Photoetching begins with a flat piece of material that has been cleaned and covered with a photosensitive coating. To etch the desired part shape, manufacturers use a masking device called a phototool, which is made by photographing the part image on film. Contact printed onto the material coating, phototools are often used in pairs, one on each side of the material. The phototool includes both opaque areas (the cover material that will be etched away) and transparent areas (the cover material that will be protected from etching).

With the phototools in place, the assembly is exposed to light, which reaches the coating only under the transparent areas of the phototool. Exposure prepares these areas for hardening with a developing solution.

When developing is completed, an acidic etchant is applied to the assembly by means of spraying or immersion. The etchant dissolves material not protected by the hardened coating, leaving the desired part shape.

Unlike stamping, photoetching produces burr-free part edges, according to Chip Harvill, medical markets manager for IncisionTech, a Staunton, VA–based etching firm. In addition, Harvill notes, the process leaves behind no slag like that produced by laser cutting.
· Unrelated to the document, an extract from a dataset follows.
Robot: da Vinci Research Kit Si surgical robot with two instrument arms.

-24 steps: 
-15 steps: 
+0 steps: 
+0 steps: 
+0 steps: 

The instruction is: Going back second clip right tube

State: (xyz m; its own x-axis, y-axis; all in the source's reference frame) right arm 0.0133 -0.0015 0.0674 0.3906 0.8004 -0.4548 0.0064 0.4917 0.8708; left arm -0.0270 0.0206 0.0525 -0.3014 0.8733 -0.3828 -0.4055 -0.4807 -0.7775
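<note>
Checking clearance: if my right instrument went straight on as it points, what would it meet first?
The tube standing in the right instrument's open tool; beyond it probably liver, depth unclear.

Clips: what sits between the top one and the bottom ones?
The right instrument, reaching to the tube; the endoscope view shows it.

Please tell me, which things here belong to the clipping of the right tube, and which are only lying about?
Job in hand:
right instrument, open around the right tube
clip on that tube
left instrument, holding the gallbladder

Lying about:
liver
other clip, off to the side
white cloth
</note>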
The smooth surfaces produced by photoetching make it the best choice for manufacturing titanium skull plates, says George Keeler, president of Tech-Etch Inc., a contract photoetcher in Plymouth, MA. A skull plate is actually a mesh that's screwed onto the skull. Tissue grows through the holes in the mesh, binding the plate to the head. The surface of the skull plate must be very smooth, because any projections from the surface of the metal would penetrate the tissue surrounding the plate, Keeler explains.
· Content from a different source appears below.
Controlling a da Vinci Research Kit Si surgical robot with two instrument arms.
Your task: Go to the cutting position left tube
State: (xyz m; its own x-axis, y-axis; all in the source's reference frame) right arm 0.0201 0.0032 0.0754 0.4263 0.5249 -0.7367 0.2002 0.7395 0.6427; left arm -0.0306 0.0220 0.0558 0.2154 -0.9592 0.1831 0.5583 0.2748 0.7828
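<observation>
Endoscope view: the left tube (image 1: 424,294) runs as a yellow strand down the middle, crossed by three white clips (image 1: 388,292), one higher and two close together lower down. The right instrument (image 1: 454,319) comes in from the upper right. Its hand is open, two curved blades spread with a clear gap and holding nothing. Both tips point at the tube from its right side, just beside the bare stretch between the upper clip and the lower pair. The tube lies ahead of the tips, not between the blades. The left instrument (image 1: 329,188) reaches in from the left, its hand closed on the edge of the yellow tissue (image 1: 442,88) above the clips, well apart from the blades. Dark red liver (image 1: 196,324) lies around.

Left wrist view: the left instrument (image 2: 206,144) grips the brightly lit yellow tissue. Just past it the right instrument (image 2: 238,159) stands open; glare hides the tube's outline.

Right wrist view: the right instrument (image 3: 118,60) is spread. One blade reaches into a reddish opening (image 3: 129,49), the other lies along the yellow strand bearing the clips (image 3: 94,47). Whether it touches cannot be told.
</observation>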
A variety of photoetched pieces from Fotofab Corp. show the possibilities for the process.

Another advantage of photoetching is that the process is unaffected by the hardness of the part material. So firms like IncisionTech use it to make needles and surgical stapling devices out of materials such as prehardened 400-series stainless steel. “The etching process doesn't care whether the material is hard or soft,” says Harvill. “But a stamping process cares a whole lot whether the material is hard or soft.” Such concerns limit the effectiveness of stamping when used on prehardened materials. In most cases, he says, materials must be heat-treated in order to be stamped, which adds some variability to the machining process.
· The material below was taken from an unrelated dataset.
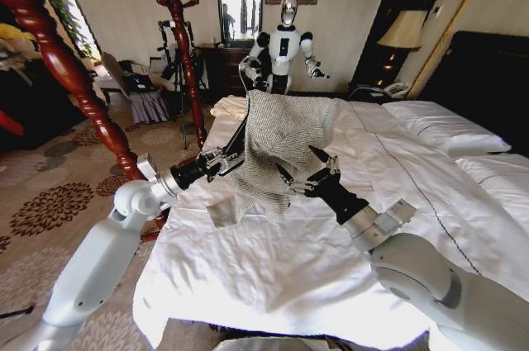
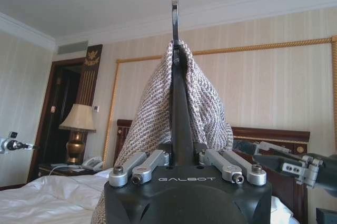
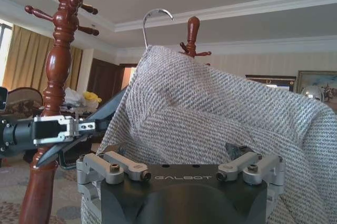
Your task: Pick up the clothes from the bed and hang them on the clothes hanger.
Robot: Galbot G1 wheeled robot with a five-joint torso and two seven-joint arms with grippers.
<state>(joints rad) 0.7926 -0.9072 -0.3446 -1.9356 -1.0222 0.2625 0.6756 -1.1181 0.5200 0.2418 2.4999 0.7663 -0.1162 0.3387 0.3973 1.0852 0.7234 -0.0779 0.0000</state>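
Jacket (image 1: pixel 277 149) draped over hanger (image 2: pixel 181 124), L gripper (image 1: pixel 225 161) clamped on hanger's end; R gripper (image 1: pixel 304 176) spread (fingers against fabric) above bed (image 1: pixel 273 277).

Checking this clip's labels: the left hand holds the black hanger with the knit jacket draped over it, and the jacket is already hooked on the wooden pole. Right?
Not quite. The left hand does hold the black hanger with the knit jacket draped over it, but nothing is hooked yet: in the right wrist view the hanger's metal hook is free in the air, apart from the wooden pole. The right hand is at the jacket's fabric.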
Although it changes the shape of materials, photoetching does not change their properties in any way. The same can't be said for laser cutting, which leaves a fairly wide heat-affected zone around the edge of a part, says Jamie Howton, president of Fotofab Corp. (Chicago).

Stamping can also affect material properties. Consider blades for cauterizing equipment, which are thinner along the edges than in other areas of the part. Stamping can be used to make parts with varying thicknesses, but the process requires a high-tonnage press that squashes the metal to produce the thinner areas, Howton explains. This makes the metal harder in those areas, an effect known as work hardening. As a result, parts made this way will have different material properties in areas with different thicknesses. By contrast, he says, photoetching can produce parts with varying thicknesses without affecting the original hardness level of the material.

Electrochemical techniques

Besides photoetching, there are other processes that use chemicals to make parts. Two of these processes get an extra spark from another essential ingredient: electricity.

DRC Metrigraphics can achieve many textures with electrochemical etching.

While photoetching produces clear, clean edges on small flat parts, electrochemical etching puts ultrasharp points on small-diameter rods and wires. In an electrochemical process used by Point Technologies Inc. (Boulder, CO), a number of rods or wires are held in a fixture, which dips the part tips into a solution called an electrolyte. The electrolyte and an electric current combine to remove material from the tips in a process that can be described as “a controlled erosion of metal,” according to John O'Brien, the company's executive vice president.

During the process, the amount of current running through the tips and into the electrolyte, as well as the number and speed of the dips, is controlled. That means the manufacturer can control the sharpness and taper the shape of the tips.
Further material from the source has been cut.